» **Collected data entries**:

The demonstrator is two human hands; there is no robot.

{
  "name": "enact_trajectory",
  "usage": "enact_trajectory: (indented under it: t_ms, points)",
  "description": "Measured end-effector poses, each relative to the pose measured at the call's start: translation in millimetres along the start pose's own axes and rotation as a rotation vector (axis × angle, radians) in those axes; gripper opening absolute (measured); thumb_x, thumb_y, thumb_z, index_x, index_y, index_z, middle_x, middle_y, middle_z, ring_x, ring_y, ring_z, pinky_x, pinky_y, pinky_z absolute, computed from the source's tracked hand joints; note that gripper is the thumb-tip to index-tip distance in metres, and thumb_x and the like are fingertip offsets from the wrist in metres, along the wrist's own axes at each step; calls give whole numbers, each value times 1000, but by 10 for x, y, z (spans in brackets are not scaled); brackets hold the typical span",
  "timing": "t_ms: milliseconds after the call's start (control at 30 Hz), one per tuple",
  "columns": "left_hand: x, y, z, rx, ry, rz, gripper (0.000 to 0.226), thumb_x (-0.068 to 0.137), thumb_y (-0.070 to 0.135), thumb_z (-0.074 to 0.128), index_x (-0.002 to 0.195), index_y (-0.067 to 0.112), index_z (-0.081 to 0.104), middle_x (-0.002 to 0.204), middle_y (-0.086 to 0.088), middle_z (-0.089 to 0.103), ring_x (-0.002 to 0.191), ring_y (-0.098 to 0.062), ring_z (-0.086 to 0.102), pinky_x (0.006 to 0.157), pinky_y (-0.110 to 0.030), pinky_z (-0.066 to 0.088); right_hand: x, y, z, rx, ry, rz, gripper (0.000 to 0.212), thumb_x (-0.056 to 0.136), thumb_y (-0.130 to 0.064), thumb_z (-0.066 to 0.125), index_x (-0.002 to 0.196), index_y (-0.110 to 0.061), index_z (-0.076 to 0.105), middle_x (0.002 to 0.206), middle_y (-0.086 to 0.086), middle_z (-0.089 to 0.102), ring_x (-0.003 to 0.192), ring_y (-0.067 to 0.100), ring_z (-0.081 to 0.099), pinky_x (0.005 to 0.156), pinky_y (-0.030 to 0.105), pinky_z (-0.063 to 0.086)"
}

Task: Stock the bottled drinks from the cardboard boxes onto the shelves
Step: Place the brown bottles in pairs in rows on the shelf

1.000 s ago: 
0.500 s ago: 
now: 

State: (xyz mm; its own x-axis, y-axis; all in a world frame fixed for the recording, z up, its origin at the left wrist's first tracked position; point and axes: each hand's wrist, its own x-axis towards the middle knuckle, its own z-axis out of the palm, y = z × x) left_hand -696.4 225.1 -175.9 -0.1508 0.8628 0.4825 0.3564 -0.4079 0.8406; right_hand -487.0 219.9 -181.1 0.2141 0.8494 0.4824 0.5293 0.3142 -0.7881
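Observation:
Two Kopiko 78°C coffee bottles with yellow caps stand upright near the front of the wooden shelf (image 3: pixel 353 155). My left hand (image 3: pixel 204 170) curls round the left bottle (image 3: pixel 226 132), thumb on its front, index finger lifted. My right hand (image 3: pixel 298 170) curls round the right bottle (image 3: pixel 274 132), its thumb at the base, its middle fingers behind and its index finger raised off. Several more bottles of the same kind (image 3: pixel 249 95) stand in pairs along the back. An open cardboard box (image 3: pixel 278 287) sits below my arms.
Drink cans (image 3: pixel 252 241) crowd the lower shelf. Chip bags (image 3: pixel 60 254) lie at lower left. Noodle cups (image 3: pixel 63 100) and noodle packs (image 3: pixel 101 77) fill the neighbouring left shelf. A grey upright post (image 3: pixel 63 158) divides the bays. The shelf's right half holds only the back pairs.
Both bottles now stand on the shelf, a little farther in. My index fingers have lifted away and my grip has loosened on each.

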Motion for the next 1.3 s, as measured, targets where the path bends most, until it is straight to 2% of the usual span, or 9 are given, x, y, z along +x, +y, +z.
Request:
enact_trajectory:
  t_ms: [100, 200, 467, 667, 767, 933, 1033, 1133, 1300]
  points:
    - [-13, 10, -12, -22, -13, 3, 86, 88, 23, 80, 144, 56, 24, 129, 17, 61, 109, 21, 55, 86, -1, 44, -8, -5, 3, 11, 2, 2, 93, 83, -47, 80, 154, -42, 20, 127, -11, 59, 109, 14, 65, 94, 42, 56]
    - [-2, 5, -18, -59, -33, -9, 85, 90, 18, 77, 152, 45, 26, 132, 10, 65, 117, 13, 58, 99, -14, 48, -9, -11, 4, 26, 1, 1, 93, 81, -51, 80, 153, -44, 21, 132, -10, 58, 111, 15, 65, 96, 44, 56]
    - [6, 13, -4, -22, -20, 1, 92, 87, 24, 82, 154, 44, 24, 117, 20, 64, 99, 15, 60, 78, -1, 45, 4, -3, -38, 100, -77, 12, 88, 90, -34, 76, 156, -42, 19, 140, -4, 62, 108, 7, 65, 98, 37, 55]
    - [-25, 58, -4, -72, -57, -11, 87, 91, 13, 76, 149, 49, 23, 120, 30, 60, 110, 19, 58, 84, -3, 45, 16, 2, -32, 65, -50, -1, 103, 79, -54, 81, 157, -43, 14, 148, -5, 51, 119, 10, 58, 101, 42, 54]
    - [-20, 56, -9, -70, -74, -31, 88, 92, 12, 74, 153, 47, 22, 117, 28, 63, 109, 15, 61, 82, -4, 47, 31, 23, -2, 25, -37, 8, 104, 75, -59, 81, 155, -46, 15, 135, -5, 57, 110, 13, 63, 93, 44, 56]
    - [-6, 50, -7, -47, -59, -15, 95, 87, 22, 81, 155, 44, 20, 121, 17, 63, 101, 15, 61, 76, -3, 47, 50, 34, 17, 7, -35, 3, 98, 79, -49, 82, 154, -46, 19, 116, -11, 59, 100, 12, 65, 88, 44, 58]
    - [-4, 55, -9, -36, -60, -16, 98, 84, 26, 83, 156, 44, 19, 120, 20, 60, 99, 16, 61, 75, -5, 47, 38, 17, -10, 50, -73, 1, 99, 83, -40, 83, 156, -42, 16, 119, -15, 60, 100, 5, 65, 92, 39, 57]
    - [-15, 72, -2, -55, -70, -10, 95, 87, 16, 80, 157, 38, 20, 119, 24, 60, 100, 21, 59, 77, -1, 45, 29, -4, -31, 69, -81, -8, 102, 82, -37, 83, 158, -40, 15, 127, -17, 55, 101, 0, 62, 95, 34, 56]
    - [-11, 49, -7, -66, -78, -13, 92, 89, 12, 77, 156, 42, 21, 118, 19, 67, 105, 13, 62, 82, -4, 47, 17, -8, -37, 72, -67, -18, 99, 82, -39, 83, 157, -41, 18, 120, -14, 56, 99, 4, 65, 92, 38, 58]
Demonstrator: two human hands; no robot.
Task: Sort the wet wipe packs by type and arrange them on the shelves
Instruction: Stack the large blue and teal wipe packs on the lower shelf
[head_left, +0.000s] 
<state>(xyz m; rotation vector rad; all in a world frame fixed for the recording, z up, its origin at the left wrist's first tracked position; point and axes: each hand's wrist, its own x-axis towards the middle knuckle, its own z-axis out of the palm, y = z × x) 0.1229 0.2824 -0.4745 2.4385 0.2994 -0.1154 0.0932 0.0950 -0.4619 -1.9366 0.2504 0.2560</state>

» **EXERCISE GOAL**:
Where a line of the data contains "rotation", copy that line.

» **EXERCISE RESPONSE**:
  "description": "Measured end-effector poses, each relative to the pose measured at the call's start: translation in millimetres along the start pose's own axes and rotation as a rotation vector (axis × angle, radians) in those axes; gripper opening absolute (measured); thumb_x, thumb_y, thumb_z, index_x, index_y, index_z, middle_x, middle_y, middle_z, ring_x, ring_y, ring_z, pinky_x, pinky_y, pinky_z absolute, computed from the source's tracked hand joints; note that gripper is the thumb-tip to index-tip distance in metres, and thumb_x and the like are fingertip offsets from the wrist in metres, along the wrist's own axes at each step; calls give whole numbers, each value times 1000, but by 10 for x, y, z (spans in brackets are not scaled); brackets hold the typical span",
<state>(xyz m; rotation vector rad; all in a world frame fixed for the recording, z up, its origin at the left wrist's first tracked position; point and axes: each hand's wrist, its own x-axis towards the middle knuckle, its own z-axis out of the palm, y = z × x) 0.1229 0.2824 -0.4745 2.4385 0.2994 -0.1154 0.0932 0.0950 -0.4619 -1.9366 0.2504 0.2560</state>

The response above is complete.